======== Provided material ========

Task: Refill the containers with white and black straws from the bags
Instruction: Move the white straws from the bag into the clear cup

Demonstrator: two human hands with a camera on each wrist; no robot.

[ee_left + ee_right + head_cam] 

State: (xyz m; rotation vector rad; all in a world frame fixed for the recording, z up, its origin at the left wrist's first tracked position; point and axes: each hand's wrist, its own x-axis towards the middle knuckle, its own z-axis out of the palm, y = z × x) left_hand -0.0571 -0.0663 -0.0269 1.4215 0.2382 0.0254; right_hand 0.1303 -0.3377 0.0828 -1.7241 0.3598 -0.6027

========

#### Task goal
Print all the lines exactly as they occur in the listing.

#### Result for this exercise
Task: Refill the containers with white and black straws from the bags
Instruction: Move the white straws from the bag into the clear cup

Demonstrator: two human hands with a camera on each wrist; no robot.

[ee_left + ee_right + head_cam] 

State: (xyz m; rotation vector rad; all in a world frame fixed for the recording, z up, its origin at the left wrist's first tracked position; point and axes: each hand's wrist, its own x-axis towards the middle knuckle, its own z-axis out of the palm, y = z × x) left_hand -0.0571 -0.0663 -0.0269 1.4215 0.2382 0.0254; right_hand 0.1303 -0.3377 0.0828 -1.7241 0.3598 -0.6027

There is nothing more to this exercise.